Der Barbier in einer Nebenrolle als Preis? Wofür?
Ich habe selten ein Gedicht gelesen, das in ermüdend toter Sprache seine eigenen Leerstellen betrachtet. Soll das Lyrik sein?
Sicher ist aber auch, dass man mit einem Rückzug aufs Formale sich allen Anfechtungen, sei es nun im Juristischen, sei es nun im Stilistischen, gegen Anfeindungen und Kritik zur Wehr setzen kann. Das trifft auch auf den Vorwurf der Nichtlyrik zu. Ein Elfchen enthält 11 Silben, ein Anagramm besteht aus einer vorgegebenen Buchstabenmenge, ein Akrostichon nimmt die Buchstabenfolge eines Wortes, um Verse damit beginnen zu lassen, einPalindrom lässt sie vorwärts wie rückwärts lesen, ein Reimgedicht enthält Reime, ein Gedicht enthält Verse, ein Dada-Gedicht sinnlose Wortfolgen. Diese Formspielereien lassen sich beliebig fortsetzen, sie legitimieren eine Zusammenstellung (un)bestimmter Wörter als lyrisches Werk und bauen zugleich Referenzen zu lyrischen Traditionen auf.

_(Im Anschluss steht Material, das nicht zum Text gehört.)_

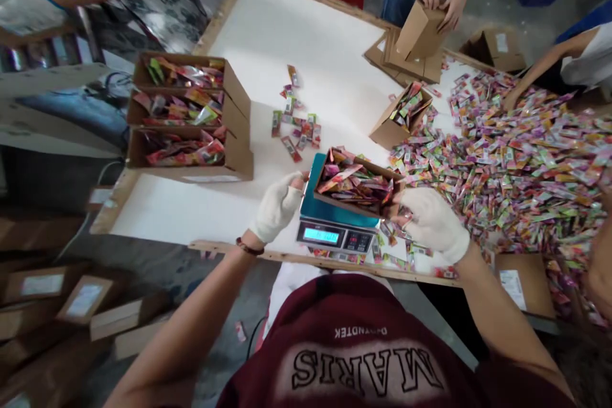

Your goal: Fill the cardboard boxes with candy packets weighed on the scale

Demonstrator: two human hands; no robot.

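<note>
A small cardboard box (335, 201) filled with colourful sachets sits on a teal digital scale (335, 229) at the table's near edge. My left hand (277, 207), in a white glove, is curled at the scale's left side, its fingers closed by the box's left corner. My right hand (433, 223), also gloved, is closed at the box's right end, with sachets lying under it. Whether either hand grips the box or a sachet is hidden.
Three filled boxes (186, 118) stand stacked at the left. A loose cluster of sachets (296, 124) and another part-filled box (399, 118) lie mid-table. A huge heap of sachets (526, 166) covers the right. A person opposite folds a carton (421, 32); other arms reach in.
</note>
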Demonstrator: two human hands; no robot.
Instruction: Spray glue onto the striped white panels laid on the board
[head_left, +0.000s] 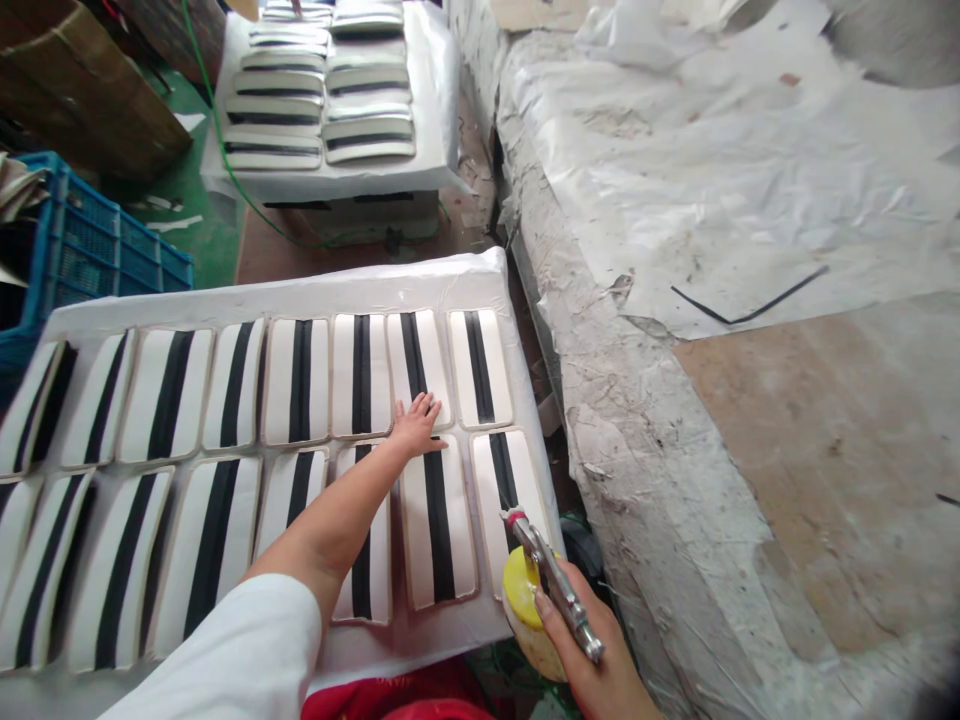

Aber ist das schon alles? Ich denke nicht. Hier wird nicht einmal der Kern der Lyrik berührt.
Was aber wäre das? Das ist natürlich nicht leicht und allgemein verbindlich zu sagen. Ich äußere hier meine persönliche Ansicht, was über die Formgestaltung hinaus unverzichtbarer Bestandteil einer Lyrik ist, die diesen Namen auch verdient. Dies ist die Fähigkeit, über Sprache mein inneres Empfinden anzusprechen, es mir selbst zu erschließen, indem es mich allein durch seine Sprache gewahr werden lässt, wie sich die äußere Welt auch in meinem Innersten wiederfindet und umgekehrt.
Ich bin mir allerdings auch darüber im Klaren, dass derartig enge Auffassungen von Lyrik als "Rührig" hier nicht unbedingt auf breite Zustimmung stoßen werden, auch wenn sie wohl immer noch den Mainstream markieren. Manche scheinen hier ja auch Anhänger der "Rebuslyrik" zu sein, eine Art intellektueller Schnitzeljagd mit verfremdeten Bildungsbegriffen.
Wenn allerdings ein Gedicht mit "gerührten Reimen" auf sich aufmerksam macht, ich aber große Schwierigkeiten habe, beim Lesen nicht einzuschlafen (ich bin mir nicht einmal sicher, ob ich es in einem Zug vollständig lesen könnte) und vor meinen Augen ein Bild ensteht, bei dem zwei Spiegel sich gegenseitig betrachten, dann sehe ich mich in meinen schlimmsten Befürchtungen über Ingenieurslyrik bestätigt. Darin zieht die Gedankenfreiheit der mathematischen Logik ihre Rekursionen bis in die Leere von Paradoxien, um daraus Substanz zu gewinnen.
Bestimmte Leute mögen das "interessant" finden, ich auch, denn ich verwende den Begriff meist, um bei aller Ablehnung höflich zu bleiben. Letztlich aber lässt mich das pseudolyrische Sprachgefrickel entsetzlich kalt und "interessant" wird dabei (für mich) eine ganz andere Frage: Was sind das für Menschen, die sich für so etwas begeistern können? Anscheinend sind wir alle doch sehr verschieden.